_What the task requires_. Retype only what runs from the line that contains "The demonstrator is" through the last line of the listing below, both lines included.

Recorded data: Begin

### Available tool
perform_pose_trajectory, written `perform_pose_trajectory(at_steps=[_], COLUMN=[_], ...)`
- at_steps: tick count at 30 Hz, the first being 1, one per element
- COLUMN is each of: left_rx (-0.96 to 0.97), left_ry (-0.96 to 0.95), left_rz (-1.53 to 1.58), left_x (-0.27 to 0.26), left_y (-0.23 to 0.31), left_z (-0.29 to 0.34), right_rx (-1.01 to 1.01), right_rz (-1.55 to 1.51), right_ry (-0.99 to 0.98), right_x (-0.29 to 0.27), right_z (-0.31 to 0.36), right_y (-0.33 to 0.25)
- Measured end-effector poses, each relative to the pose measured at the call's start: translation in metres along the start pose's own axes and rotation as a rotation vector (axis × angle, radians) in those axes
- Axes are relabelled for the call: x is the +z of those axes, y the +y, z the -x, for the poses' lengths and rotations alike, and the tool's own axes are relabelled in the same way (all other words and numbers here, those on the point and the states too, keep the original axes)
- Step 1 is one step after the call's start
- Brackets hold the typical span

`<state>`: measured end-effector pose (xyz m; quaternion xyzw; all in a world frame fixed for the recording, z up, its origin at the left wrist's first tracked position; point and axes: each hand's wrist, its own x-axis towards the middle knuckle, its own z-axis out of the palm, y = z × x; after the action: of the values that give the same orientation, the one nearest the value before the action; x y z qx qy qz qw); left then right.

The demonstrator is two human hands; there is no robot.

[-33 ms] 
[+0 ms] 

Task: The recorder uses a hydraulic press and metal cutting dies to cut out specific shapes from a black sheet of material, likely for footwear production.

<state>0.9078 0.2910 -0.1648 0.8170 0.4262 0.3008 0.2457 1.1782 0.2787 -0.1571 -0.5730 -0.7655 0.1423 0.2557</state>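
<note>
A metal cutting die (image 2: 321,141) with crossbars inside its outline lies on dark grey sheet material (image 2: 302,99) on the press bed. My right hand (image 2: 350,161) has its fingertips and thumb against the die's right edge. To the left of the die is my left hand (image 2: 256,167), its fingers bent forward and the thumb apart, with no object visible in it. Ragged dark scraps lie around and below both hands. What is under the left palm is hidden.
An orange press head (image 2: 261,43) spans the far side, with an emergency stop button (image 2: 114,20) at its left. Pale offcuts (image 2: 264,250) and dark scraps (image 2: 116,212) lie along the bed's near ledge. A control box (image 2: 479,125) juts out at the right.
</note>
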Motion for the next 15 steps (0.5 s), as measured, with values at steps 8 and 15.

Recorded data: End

_Task result_.
The demonstrator is two human hands; there is no robot.

[-33 ms] 
[+0 ms] 

Task: The recorder uses a hydraulic press and metal cutting dies to cut out specific shapes from a black sheet of material, likely for footwear production.

<state>0.9078 0.2910 -0.1648 0.8170 0.4262 0.3008 0.2457 1.1782 0.2787 -0.1571 -0.5730 -0.7655 0.1423 0.2557</state>
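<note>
A metal cutting die (image 2: 321,141) with crossbars inside its outline lies on dark grey sheet material (image 2: 302,99) on the press bed. My right hand (image 2: 350,161) has its fingertips and thumb against the die's right edge. To the left of the die is my left hand (image 2: 256,167), its fingers bent forward and the thumb apart, with no object visible in it. Ragged dark scraps lie around and below both hands. What is under the left palm is hidden.
An orange press head (image 2: 261,43) spans the far side, with an emergency stop button (image 2: 114,20) at its left. Pale offcuts (image 2: 264,250) and dark scraps (image 2: 116,212) lie along the bed's near ledge. A control box (image 2: 479,125) juts out at the right.
</note>
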Motion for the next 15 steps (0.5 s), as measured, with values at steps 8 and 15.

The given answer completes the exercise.